# [PROBLEM]
Starting with the line that contains "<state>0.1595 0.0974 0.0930" and stopping after the line that contains "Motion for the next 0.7", return each line below exactly as written, with no others.

# [MATERIAL PROVIDED]
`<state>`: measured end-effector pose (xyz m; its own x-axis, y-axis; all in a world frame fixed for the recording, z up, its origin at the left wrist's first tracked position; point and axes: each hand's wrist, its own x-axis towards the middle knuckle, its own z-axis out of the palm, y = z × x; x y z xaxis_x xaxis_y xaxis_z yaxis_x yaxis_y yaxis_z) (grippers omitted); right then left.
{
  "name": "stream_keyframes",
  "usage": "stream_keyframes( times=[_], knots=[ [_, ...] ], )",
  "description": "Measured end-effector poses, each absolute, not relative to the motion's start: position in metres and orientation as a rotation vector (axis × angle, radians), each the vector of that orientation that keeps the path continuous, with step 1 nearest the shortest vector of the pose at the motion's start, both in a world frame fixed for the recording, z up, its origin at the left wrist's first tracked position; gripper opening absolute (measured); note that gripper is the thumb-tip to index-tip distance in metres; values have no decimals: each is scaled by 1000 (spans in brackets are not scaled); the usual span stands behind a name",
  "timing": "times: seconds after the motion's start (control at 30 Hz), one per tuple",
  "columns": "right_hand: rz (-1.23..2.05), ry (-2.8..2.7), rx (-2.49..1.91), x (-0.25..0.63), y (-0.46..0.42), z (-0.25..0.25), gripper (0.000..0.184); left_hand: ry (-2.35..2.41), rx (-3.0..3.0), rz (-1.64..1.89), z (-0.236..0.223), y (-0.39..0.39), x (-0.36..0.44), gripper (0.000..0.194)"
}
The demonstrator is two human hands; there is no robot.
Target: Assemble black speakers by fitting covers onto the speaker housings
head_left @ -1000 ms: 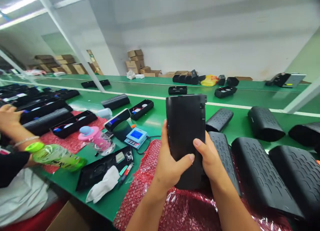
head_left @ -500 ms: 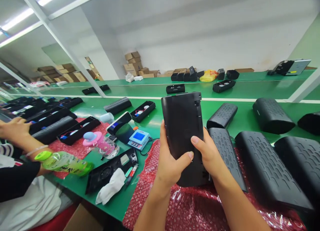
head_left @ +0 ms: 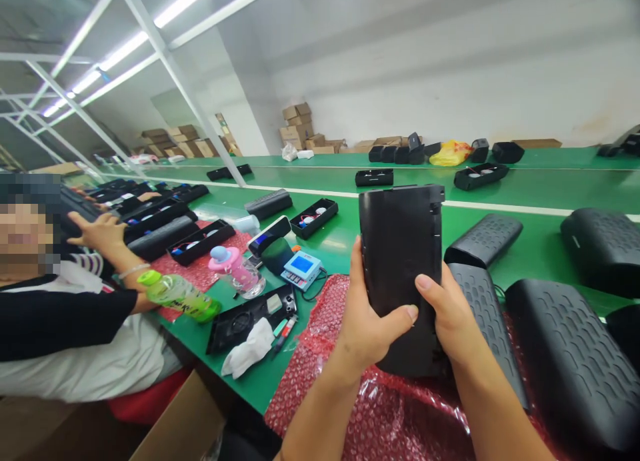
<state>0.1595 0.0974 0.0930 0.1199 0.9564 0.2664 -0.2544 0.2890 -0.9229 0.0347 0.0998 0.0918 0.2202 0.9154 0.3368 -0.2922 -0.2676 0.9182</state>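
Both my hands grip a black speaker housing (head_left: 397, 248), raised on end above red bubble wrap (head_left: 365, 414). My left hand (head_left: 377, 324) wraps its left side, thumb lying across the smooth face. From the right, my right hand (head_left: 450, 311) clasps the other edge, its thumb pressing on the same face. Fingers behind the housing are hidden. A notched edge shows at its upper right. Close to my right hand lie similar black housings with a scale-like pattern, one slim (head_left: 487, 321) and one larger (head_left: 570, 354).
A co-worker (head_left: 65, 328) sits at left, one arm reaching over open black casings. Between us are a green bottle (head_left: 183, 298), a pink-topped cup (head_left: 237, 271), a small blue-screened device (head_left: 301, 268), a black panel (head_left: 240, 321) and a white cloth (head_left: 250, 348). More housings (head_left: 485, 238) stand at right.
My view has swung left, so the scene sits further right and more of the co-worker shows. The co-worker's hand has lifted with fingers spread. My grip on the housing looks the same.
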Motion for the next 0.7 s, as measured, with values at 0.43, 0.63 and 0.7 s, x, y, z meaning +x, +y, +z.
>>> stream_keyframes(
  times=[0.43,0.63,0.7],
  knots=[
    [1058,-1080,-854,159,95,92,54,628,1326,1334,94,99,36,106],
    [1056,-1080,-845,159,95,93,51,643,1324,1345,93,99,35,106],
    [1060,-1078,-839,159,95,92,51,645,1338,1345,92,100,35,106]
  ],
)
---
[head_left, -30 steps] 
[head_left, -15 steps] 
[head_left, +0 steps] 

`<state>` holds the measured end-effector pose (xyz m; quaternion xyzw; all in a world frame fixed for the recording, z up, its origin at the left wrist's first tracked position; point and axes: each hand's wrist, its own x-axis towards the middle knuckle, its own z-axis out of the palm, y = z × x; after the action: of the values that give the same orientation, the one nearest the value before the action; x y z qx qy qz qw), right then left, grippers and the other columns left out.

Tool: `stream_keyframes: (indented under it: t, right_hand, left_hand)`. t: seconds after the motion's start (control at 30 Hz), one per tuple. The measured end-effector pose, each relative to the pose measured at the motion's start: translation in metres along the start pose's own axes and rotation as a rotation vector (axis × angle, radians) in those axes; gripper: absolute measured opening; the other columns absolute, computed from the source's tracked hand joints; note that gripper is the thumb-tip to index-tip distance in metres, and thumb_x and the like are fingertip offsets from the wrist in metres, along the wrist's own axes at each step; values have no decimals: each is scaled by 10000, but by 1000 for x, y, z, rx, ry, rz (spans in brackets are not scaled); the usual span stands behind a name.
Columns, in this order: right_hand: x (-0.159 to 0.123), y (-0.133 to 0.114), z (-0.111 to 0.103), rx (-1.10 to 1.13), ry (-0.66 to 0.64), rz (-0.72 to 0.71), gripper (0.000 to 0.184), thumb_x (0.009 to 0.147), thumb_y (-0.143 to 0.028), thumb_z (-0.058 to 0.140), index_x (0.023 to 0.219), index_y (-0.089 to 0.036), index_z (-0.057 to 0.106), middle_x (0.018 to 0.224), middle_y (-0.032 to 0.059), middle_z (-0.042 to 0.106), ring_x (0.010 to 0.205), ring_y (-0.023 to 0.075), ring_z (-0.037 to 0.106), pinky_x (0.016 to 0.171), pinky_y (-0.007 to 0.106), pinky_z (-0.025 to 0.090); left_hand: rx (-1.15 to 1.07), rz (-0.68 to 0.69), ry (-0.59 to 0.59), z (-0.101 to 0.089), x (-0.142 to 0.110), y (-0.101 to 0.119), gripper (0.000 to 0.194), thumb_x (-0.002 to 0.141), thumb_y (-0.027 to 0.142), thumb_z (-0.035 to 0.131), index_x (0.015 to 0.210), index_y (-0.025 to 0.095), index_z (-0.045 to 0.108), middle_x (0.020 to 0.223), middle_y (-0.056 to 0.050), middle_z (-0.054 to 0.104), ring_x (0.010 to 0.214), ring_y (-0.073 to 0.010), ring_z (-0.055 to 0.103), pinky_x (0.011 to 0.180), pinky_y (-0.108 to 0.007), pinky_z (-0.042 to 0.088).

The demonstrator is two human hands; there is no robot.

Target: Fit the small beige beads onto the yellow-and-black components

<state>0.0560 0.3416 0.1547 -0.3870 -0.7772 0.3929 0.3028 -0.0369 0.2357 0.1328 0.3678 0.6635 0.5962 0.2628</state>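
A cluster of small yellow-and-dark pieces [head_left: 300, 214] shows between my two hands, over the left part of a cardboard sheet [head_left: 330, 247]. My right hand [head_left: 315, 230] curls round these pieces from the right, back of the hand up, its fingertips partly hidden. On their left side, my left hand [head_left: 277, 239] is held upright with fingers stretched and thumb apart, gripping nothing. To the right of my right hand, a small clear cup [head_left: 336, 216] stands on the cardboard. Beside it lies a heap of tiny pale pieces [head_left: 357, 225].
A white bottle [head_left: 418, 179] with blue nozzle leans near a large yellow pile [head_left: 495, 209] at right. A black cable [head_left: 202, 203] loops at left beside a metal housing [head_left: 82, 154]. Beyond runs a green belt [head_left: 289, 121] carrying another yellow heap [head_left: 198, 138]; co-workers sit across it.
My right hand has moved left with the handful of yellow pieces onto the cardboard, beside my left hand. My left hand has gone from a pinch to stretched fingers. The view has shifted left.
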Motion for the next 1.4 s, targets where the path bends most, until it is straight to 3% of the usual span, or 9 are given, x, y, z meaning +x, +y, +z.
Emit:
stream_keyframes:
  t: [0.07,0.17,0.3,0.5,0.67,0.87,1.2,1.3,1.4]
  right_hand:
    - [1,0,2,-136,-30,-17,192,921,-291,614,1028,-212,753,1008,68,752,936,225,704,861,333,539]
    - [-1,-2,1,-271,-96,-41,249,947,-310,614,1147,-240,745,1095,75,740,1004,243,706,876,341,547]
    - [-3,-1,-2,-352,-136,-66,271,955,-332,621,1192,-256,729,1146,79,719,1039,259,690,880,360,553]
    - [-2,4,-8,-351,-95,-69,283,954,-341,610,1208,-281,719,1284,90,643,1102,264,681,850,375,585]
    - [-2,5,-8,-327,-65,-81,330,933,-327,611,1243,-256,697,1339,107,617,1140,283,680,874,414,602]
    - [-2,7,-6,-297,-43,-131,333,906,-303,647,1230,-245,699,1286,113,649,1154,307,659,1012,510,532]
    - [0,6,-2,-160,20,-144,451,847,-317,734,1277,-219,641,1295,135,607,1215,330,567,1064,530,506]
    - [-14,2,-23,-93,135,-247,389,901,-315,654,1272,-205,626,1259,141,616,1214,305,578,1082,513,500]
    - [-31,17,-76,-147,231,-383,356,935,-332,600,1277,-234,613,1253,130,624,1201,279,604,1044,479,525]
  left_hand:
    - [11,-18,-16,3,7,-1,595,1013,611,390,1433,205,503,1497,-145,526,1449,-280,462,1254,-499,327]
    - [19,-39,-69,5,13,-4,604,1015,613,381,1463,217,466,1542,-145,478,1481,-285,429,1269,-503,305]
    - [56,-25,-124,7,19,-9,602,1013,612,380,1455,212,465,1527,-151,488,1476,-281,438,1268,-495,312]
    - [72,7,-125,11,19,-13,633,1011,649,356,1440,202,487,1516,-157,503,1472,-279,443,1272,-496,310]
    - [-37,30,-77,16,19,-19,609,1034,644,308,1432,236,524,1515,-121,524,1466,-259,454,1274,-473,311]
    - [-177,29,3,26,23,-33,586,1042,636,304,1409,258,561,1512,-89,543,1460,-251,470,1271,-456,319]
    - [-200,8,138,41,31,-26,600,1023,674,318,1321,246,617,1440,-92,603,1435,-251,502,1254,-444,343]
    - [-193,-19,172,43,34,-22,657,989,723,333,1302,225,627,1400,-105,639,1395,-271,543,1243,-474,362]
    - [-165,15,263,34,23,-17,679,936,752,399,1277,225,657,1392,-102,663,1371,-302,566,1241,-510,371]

# [THE ANSWER]
<state>0.1595 0.0974 0.0930 0.1199 0.9564 0.2664 -0.2544 0.2890 -0.9229 0.0347 0.0998 0.0918 0.2202 0.9154 0.3368 -0.2922 -0.2676 0.9182</state>
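Both my hands grip a black speaker housing (head_left: 397, 248), raised on end above red bubble wrap (head_left: 365, 414). My left hand (head_left: 377, 324) wraps its left side, thumb lying across the smooth face. From the right, my right hand (head_left: 450, 311) clasps the other edge, its thumb pressing on the same face. Fingers behind the housing are hidden. A notched edge shows at its upper right. Close to my right hand lie similar black housings with a scale-like pattern, one slim (head_left: 487, 321) and one larger (head_left: 570, 354).
A co-worker (head_left: 65, 328) sits at left, one arm reaching over open black casings. Between us are a green bottle (head_left: 183, 298), a pink-topped cup (head_left: 237, 271), a small blue-screened device (head_left: 301, 268), a black panel (head_left: 240, 321) and a white cloth (head_left: 250, 348). More housings (head_left: 485, 238) stand at right.
My view has swung left, so the scene sits further right and more of the co-worker shows. The co-worker's hand has lifted with fingers spread. My grip on the housing looks the same.
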Motion for the next 0.7 s, as measured, with values at 0.43, 0.63 and 0.7 s, x, y, z meaning +x, +y, +z.

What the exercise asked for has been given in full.